DATA PROVIDED →
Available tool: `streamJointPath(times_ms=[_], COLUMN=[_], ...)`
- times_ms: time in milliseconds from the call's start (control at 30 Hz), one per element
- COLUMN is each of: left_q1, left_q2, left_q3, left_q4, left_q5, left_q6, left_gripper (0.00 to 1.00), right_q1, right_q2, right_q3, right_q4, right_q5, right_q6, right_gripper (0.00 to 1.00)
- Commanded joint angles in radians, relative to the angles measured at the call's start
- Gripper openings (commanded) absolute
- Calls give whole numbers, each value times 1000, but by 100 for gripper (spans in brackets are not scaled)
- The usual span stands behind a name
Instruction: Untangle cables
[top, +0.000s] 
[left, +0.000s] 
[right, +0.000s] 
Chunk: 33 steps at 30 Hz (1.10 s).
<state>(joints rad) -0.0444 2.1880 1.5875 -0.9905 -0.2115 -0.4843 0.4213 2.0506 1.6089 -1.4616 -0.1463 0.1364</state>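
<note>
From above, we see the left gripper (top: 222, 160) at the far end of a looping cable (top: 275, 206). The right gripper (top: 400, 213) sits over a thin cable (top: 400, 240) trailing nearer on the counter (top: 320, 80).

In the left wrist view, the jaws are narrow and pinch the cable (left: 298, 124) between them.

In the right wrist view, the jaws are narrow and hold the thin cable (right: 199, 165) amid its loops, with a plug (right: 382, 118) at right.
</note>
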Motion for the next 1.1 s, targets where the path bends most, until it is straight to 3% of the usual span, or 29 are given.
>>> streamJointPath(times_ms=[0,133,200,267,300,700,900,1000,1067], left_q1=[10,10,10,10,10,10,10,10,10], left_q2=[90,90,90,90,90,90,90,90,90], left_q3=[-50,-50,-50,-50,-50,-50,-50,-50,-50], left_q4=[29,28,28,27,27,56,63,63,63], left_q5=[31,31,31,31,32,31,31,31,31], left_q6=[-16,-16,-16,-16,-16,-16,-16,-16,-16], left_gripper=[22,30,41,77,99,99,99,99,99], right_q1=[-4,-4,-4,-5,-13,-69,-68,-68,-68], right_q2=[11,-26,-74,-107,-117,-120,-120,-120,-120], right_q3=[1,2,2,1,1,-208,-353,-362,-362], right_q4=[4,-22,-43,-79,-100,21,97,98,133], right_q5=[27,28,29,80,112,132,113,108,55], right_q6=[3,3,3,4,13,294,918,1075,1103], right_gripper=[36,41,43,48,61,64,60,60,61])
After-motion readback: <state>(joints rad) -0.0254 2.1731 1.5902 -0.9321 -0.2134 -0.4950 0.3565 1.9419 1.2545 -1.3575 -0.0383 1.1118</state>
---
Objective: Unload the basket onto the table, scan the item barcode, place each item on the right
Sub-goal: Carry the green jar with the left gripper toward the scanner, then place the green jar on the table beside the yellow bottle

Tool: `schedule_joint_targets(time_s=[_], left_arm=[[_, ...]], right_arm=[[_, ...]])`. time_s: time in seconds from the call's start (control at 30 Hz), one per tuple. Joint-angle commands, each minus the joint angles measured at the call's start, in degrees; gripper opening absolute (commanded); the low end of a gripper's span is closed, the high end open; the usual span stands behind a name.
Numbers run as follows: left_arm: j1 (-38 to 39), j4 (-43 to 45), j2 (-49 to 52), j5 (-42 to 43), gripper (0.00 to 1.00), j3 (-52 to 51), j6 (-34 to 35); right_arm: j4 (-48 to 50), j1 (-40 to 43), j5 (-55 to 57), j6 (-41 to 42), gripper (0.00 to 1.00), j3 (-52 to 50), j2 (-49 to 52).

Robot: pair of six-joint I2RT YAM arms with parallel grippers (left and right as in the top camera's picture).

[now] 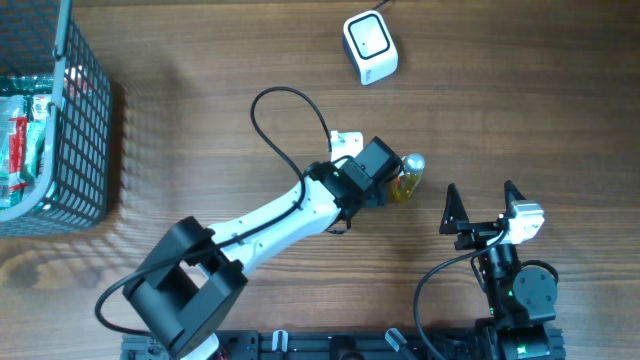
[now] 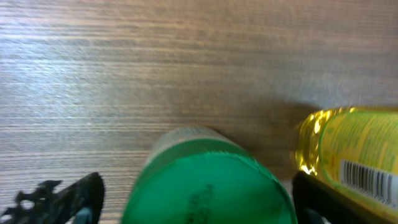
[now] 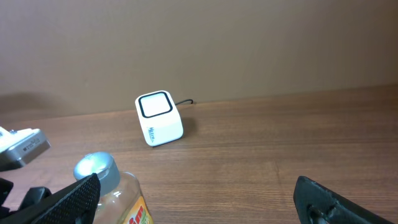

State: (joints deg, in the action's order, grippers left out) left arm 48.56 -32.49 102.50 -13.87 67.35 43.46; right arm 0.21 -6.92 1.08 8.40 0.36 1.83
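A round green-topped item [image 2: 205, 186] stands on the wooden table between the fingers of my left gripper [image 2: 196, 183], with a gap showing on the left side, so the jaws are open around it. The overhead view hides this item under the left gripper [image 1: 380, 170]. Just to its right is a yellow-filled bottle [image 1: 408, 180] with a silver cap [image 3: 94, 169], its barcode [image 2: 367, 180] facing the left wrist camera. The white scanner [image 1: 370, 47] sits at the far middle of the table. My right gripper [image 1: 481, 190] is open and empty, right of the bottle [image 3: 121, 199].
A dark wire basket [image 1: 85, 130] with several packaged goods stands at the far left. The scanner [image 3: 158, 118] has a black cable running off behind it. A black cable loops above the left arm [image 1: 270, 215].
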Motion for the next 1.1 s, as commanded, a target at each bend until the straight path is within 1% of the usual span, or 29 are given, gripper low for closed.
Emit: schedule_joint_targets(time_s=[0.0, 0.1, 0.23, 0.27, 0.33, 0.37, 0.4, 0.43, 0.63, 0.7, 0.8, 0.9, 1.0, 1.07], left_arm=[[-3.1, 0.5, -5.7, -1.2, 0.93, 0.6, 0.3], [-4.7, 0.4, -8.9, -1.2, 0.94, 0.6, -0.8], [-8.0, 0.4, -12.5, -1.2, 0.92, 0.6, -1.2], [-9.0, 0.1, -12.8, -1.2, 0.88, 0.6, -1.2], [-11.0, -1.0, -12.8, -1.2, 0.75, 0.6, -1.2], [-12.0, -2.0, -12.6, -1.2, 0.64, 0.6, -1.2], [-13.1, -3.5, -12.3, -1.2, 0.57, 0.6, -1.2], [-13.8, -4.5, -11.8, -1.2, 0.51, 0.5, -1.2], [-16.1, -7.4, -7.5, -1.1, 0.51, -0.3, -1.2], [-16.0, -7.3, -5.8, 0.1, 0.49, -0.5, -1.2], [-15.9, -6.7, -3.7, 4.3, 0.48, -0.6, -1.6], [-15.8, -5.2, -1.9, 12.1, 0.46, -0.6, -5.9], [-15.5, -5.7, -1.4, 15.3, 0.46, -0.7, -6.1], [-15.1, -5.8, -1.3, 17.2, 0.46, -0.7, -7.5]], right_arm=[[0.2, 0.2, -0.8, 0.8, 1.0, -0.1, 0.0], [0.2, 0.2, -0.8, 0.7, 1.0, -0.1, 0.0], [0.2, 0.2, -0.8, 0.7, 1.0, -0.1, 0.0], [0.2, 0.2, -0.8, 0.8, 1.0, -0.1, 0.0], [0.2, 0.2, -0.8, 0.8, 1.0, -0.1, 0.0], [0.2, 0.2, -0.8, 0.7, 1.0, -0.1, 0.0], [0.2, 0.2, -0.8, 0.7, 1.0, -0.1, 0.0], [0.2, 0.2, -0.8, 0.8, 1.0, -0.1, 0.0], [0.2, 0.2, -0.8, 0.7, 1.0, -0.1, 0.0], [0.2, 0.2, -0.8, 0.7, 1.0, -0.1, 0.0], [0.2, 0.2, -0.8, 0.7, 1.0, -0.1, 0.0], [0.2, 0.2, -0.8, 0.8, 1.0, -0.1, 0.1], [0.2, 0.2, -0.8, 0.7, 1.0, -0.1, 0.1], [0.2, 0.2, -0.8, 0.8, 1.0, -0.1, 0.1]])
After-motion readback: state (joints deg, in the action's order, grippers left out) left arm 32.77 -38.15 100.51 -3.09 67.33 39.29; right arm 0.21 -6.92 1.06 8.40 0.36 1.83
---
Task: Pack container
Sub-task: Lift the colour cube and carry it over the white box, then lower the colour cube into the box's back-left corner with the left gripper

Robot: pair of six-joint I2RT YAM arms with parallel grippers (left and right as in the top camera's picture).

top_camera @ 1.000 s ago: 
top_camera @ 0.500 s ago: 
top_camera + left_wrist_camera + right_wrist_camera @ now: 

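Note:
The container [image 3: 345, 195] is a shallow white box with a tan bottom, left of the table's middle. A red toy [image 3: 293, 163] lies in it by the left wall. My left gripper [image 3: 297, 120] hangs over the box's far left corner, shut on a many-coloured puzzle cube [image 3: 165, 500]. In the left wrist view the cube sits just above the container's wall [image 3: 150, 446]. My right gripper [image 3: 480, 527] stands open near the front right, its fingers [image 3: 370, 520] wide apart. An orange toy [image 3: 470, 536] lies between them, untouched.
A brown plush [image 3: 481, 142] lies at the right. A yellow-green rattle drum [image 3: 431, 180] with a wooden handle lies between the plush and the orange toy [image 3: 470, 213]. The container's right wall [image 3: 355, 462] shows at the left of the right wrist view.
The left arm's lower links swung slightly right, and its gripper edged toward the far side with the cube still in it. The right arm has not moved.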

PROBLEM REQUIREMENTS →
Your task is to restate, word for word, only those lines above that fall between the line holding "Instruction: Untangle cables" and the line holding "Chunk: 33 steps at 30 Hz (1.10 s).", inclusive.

ANSWER SECTION →
Instruction: Untangle cables
[top, +0.000s] 
[left, +0.000s] 
[right, +0.000s] 
Chunk: 33 steps at 30 Hz (1.10 s).

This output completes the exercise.